Dança do trigo
Senti aqueles cabelos banhados de prata das estrelas e vi os tempos passados. Lembrei-me de quando os fios eram tão presentes, cotidianos; da inocência. Agarrei-os com fervor e uma brisa espalhou cheiros pela planície abarrotada de trigo selvagem. Ficamos ali, entregues à lembrança.
A dança fluiu qual a valsa eterna celeste.

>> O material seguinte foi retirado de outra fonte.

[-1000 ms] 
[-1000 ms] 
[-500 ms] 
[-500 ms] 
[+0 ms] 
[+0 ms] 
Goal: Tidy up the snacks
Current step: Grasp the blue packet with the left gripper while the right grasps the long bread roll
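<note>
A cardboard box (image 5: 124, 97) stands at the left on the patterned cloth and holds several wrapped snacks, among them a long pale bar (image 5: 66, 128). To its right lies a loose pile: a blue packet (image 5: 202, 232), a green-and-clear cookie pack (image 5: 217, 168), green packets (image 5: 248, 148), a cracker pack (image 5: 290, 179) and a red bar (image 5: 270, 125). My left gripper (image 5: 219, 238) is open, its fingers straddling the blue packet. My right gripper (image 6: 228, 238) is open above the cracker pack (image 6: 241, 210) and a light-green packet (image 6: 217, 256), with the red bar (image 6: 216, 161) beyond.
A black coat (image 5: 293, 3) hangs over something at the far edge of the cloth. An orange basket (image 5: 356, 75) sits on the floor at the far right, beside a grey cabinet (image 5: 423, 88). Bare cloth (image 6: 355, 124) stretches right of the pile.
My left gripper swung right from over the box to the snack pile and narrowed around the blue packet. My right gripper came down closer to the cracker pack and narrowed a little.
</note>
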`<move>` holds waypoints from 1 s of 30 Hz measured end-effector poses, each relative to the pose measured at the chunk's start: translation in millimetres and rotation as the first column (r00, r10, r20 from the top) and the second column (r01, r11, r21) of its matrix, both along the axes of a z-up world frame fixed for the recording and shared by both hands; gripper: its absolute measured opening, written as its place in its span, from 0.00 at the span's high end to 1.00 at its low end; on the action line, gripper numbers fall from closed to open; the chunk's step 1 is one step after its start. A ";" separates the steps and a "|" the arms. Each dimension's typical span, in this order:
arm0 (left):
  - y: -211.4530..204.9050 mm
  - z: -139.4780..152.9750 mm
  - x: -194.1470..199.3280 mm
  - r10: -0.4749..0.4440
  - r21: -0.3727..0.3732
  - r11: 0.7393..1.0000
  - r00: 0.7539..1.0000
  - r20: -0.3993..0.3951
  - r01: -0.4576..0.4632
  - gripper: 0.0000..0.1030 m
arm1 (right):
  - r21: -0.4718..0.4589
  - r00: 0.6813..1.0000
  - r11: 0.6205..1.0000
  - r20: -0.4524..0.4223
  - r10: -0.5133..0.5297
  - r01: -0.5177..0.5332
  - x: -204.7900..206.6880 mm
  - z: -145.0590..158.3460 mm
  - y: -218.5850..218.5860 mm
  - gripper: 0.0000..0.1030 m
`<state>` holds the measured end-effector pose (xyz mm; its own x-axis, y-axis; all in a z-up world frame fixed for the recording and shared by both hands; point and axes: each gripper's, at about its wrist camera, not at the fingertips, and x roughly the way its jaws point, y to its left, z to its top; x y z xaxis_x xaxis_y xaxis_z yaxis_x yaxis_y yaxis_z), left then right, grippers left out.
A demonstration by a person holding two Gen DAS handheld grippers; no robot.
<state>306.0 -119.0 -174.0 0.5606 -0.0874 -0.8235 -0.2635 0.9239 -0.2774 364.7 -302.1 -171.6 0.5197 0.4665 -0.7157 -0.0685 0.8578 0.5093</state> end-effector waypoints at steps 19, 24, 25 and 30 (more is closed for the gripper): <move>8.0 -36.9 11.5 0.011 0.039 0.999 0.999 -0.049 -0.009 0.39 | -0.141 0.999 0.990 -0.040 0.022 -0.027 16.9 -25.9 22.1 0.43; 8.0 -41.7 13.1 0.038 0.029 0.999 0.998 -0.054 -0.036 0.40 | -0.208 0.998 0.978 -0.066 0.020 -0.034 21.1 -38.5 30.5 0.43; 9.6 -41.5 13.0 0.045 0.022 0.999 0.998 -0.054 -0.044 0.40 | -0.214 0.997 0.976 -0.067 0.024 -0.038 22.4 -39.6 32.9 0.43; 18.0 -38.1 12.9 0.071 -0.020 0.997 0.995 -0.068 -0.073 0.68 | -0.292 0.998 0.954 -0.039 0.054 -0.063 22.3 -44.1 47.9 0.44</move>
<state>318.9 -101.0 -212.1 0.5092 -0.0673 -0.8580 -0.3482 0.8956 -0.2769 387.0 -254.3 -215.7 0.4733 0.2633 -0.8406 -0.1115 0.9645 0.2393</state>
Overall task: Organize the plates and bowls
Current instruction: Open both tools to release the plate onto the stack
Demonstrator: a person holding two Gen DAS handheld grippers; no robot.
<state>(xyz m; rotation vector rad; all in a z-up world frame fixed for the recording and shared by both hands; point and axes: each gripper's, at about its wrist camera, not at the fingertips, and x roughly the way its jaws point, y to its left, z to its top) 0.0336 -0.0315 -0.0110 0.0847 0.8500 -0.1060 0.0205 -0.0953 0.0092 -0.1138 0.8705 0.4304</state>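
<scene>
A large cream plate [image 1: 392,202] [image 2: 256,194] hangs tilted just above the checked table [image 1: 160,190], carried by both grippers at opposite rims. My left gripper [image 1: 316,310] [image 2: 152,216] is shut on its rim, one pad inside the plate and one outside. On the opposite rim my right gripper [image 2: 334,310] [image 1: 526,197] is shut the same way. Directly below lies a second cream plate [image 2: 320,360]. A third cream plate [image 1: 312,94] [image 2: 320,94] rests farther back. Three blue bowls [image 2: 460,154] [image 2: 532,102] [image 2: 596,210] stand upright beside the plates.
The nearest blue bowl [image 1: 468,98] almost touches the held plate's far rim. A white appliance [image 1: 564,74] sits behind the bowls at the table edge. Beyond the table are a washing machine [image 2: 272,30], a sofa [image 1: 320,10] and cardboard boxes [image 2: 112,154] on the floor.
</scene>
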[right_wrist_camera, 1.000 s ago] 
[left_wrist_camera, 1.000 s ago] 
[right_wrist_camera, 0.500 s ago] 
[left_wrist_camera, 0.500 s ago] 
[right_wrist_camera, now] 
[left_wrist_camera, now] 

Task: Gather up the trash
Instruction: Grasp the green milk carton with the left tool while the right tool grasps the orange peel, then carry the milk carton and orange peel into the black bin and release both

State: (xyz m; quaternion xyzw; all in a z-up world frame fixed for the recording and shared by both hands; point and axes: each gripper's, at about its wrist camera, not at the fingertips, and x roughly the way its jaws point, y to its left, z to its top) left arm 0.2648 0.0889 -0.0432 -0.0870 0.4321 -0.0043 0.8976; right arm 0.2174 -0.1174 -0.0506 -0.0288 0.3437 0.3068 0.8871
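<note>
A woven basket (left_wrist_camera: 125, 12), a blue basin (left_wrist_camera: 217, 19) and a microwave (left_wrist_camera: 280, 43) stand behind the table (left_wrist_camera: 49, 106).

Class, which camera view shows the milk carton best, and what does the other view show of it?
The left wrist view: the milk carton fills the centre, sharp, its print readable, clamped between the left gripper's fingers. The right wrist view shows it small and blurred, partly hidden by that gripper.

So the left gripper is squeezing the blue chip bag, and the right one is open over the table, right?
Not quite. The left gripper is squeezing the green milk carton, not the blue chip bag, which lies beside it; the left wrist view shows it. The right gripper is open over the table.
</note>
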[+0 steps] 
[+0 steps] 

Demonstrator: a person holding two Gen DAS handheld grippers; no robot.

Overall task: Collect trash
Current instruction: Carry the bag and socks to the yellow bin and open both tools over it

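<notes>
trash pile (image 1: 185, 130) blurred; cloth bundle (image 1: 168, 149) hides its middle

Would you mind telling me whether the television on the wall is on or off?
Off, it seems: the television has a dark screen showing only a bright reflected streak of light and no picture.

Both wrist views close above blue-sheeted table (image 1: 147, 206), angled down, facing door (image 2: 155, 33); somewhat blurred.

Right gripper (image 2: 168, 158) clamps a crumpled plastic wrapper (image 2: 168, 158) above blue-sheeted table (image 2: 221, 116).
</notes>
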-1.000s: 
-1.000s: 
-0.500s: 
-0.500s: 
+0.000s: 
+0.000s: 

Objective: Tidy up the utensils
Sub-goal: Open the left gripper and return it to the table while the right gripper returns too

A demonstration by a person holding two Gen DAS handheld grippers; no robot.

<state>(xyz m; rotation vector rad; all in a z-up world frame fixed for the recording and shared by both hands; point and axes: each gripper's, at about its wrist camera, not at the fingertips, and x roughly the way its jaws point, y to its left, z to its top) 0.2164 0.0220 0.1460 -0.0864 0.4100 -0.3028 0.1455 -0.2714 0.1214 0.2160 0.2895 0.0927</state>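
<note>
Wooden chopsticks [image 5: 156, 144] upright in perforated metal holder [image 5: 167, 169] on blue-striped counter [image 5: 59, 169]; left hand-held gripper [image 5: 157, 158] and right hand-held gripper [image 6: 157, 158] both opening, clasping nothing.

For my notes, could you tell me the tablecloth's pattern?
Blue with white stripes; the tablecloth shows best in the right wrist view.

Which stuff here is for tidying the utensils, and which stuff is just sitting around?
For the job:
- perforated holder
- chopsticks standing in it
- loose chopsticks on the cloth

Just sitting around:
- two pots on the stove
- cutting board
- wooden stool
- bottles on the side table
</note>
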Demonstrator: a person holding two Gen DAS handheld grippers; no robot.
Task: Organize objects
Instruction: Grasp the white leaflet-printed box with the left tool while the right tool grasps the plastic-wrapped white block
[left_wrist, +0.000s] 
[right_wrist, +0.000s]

Ordenada em seu caos, grandiosa em seus confins. Mãos no trigo e na cintura, cabelos enroscados no mato, a brisa noturna, os pulmões descompassados. A fúnebre marcha à orla até que a grande esfera de fogo incendiasse os prados e pântanos envoltos na bruma pesada. Houve sinos, voos imensuráveis e as árvores cresciam. O muro de insegurança desabara e o mar violento inundava a terra na dança.
Vazei sob as pernas dela e seus dedos agarraram meu coração; do solo brotava sangue e a seiva banhava nossos corpos nus. Meti-lhe a língua na pele, alimentei-me do látex e do açúcar que os peitos derramavam. Arranquei tufos dos cabelos e esfreguei-os no rosto. Arrancou-me os dedos a dentadas e gritei de prazer. Cortei-lhe o braço esquerdo e sorvi do mel que era o sangue. Caímos no trigo e morremos para renascer no âmago do ventre terrestre.